→ WHAT IS REQUIRED:
Nothing may be dropped. Retype the whole listing exactly.
━━ THE DATA
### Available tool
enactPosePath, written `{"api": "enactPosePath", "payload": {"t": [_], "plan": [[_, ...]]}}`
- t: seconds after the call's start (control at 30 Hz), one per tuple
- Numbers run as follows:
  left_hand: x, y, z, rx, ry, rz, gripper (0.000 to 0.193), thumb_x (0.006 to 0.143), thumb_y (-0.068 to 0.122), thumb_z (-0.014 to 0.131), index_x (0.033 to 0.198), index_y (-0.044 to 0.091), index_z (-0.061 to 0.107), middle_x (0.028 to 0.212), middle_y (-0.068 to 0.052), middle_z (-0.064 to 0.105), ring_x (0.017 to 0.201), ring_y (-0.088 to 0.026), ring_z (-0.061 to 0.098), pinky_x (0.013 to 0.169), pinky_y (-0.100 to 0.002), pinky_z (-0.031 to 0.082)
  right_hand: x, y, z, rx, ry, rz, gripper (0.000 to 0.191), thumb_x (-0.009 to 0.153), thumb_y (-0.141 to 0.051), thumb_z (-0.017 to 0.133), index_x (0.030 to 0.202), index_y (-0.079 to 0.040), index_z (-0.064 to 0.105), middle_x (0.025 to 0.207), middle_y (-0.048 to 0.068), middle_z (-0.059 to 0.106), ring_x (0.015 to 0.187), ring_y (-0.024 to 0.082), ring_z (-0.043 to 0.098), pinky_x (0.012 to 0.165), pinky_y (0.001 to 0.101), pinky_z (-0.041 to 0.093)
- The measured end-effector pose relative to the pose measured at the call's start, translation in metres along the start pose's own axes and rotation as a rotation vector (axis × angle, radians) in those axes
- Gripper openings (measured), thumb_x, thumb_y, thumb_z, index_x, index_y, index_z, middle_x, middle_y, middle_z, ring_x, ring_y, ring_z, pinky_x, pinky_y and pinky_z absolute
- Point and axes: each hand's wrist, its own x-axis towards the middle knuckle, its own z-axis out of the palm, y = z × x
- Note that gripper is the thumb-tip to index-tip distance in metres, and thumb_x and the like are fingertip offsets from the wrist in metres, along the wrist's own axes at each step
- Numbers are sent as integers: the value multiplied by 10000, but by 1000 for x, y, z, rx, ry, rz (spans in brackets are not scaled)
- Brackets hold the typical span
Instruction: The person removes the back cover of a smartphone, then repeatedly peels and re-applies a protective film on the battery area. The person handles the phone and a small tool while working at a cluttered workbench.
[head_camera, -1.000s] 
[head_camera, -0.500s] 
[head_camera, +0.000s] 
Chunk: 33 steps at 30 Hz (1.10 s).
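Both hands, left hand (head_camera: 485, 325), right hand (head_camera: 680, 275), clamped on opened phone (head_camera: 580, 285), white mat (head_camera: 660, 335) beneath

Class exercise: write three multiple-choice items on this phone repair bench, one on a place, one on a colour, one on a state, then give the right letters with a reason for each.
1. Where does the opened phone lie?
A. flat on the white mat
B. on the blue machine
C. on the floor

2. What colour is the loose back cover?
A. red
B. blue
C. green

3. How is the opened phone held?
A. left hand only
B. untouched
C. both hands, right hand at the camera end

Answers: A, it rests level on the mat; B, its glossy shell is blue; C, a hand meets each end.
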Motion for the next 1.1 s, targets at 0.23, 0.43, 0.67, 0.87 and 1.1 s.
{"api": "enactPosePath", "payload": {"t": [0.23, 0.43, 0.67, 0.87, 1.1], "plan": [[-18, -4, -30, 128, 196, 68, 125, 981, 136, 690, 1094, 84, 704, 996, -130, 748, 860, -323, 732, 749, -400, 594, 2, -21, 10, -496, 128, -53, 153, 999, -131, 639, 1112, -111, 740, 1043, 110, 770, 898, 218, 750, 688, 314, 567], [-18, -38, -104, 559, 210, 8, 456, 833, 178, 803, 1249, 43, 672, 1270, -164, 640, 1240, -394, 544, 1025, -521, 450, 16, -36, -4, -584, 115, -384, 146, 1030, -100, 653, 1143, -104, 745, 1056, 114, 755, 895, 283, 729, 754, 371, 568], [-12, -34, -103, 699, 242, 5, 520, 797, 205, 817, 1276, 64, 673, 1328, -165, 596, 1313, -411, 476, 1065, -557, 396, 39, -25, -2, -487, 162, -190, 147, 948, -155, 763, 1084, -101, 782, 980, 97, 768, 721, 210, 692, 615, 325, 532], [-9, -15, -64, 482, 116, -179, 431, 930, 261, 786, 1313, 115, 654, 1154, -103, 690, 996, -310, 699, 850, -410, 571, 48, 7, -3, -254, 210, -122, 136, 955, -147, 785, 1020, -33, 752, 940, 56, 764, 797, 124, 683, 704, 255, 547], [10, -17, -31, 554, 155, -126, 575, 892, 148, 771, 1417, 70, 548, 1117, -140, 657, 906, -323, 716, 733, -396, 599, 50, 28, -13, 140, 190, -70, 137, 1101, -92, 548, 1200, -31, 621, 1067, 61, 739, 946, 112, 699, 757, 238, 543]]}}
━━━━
→ WRITTEN RESPONSE:
### Available tool
enactPosePath, written `{"api": "enactPosePath", "payload": {"t": [_], "plan": [[_, ...]]}}`
- t: seconds after the call's start (control at 30 Hz), one per tuple
- Numbers run as follows:
  left_hand: x, y, z, rx, ry, rz, gripper (0.000 to 0.193), thumb_x (0.006 to 0.143), thumb_y (-0.068 to 0.122), thumb_z (-0.014 to 0.131), index_x (0.033 to 0.198), index_y (-0.044 to 0.091), index_z (-0.061 to 0.107), middle_x (0.028 to 0.212), middle_y (-0.068 to 0.052), middle_z (-0.064 to 0.105), ring_x (0.017 to 0.201), ring_y (-0.088 to 0.026), ring_z (-0.061 to 0.098), pinky_x (0.013 to 0.169), pinky_y (-0.100 to 0.002), pinky_z (-0.031 to 0.082)
  right_hand: x, y, z, rx, ry, rz, gripper (0.000 to 0.191), thumb_x (-0.009 to 0.153), thumb_y (-0.141 to 0.051), thumb_z (-0.017 to 0.133), index_x (0.030 to 0.202), index_y (-0.079 to 0.040), index_z (-0.064 to 0.105), middle_x (0.025 to 0.207), middle_y (-0.048 to 0.068), middle_z (-0.059 to 0.106), ring_x (0.015 to 0.187), ring_y (-0.024 to 0.082), ring_z (-0.043 to 0.098), pinky_x (0.012 to 0.165), pinky_y (0.001 to 0.101), pinky_z (-0.041 to 0.093)
- The measured end-effector pose relative to the pose measured at the call's start, translation in metres along the start pose's own axes and rotation as a rotation vector (axis × angle, radians) in those axes
- Gripper openings (measured), thumb_x, thumb_y, thumb_z, index_x, index_y, index_z, middle_x, middle_y, middle_z, ring_x, ring_y, ring_z, pinky_x, pinky_y and pinky_z absolute
- Point and axes: each hand's wrist, its own x-axis towards the middle knuckle, its own z-axis out of the palm, y = z × x
- Note that gripper is the thumb-tip to index-tip distance in metres, and thumb_x and the like are fingertip offsets from the wrist in metres, along the wrist's own axes at each step
- Numbers are sent as integers: the value multiplied by 10000, but by 1000 for x, y, z, rx, ry, rz (spans in brackets are not scaled)
- Brackets hold the typical span
Instruction: The person removes the back cover of a smartphone, then repeatedly peels and re-applies a protective film on the battery area. The person handles the phone and a small tool while working at a cluttered workbench.
[head_camera, -1.000s] 
[head_camera, -0.500s] 
[head_camera, +0.000s] 
Chunk: 33 steps at 30 Hz (1.10 s).
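Both hands, left hand (head_camera: 485, 325), right hand (head_camera: 680, 275), clamped on opened phone (head_camera: 580, 285), white mat (head_camera: 660, 335) beneath

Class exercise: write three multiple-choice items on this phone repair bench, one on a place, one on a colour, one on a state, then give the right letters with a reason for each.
1. Where does the opened phone lie?
A. flat on the white mat
B. on the blue machine
C. on the floor

2. What colour is the loose back cover?
A. red
B. blue
C. green

3. How is the opened phone held?
A. left hand only
B. untouched
C. both hands, right hand at the camera end

Answers: A, it rests level on the mat; B, its glossy shell is blue; C, a hand meets each end.
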Motion for the next 1.1 s, targets at 0.23, 0.43, 0.67, 0.87 and 1.1 s.
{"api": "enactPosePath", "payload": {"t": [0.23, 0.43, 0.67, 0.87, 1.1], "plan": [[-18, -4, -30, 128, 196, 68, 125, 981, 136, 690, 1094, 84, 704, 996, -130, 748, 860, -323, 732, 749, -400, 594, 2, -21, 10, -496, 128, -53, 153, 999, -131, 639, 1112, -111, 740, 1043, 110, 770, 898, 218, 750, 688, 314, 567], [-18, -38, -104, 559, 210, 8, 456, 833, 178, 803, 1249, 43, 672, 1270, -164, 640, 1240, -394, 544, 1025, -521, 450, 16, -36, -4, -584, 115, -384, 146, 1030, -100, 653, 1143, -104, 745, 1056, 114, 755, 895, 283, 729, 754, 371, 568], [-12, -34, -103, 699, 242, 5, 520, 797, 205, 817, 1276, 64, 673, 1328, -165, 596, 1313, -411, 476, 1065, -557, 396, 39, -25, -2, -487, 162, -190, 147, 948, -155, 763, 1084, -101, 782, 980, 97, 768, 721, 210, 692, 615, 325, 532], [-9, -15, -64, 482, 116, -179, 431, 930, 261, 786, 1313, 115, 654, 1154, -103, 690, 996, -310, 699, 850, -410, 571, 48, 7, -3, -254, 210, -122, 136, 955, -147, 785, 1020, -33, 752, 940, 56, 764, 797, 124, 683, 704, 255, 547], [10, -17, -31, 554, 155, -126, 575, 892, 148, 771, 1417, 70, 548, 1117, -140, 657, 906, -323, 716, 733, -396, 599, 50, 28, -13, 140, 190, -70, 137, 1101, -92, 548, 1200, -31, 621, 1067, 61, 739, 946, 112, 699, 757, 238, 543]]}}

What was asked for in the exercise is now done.